→ Work order: The material is to be repeated exactly, from first line to last.

→ Supplied information:
*** Block opens ***
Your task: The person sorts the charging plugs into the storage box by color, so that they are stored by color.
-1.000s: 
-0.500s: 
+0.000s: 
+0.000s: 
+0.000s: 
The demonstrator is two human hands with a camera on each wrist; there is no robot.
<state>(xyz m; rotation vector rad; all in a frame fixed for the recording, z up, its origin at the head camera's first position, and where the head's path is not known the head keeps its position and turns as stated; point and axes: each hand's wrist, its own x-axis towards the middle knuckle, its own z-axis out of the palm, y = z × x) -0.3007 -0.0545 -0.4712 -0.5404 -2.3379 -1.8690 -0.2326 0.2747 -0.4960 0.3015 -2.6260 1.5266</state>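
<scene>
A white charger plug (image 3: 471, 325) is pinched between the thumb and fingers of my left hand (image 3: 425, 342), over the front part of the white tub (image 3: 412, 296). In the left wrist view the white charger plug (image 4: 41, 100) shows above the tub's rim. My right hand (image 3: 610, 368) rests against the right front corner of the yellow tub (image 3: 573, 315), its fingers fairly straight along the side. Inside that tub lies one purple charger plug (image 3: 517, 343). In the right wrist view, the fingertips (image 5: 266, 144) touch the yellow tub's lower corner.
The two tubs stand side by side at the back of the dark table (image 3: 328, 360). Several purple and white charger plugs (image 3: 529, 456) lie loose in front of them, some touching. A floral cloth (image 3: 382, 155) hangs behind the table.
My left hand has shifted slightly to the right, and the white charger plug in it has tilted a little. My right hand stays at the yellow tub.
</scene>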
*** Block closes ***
→ Completed task:
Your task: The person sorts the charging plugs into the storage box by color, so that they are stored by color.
-1.000s: 
-0.500s: 
+0.000s: 
+0.000s: 
+0.000s: 
The demonstrator is two human hands with a camera on each wrist; there is no robot.
<state>(xyz m; rotation vector rad; all in a frame fixed for the recording, z up, its origin at the head camera's first position, and where the head's path is not known the head keeps its position and turns as stated; point and axes: each hand's wrist, its own x-axis towards the middle knuckle, its own z-axis out of the palm, y = z × x) -0.3007 -0.0545 -0.4712 -0.5404 -2.3379 -1.8690 -0.2326 0.2747 -0.4960 0.3015 -2.6260 1.5266</state>
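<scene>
A white charger plug (image 3: 471, 325) is pinched between the thumb and fingers of my left hand (image 3: 425, 342), over the front part of the white tub (image 3: 412, 296). In the left wrist view the white charger plug (image 4: 41, 100) shows above the tub's rim. My right hand (image 3: 610, 368) rests against the right front corner of the yellow tub (image 3: 573, 315), its fingers fairly straight along the side. Inside that tub lies one purple charger plug (image 3: 517, 343). In the right wrist view, the fingertips (image 5: 266, 144) touch the yellow tub's lower corner.
The two tubs stand side by side at the back of the dark table (image 3: 328, 360). Several purple and white charger plugs (image 3: 529, 456) lie loose in front of them, some touching. A floral cloth (image 3: 382, 155) hangs behind the table.
My left hand has shifted slightly to the right, and the white charger plug in it has tilted a little. My right hand stays at the yellow tub.
</scene>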

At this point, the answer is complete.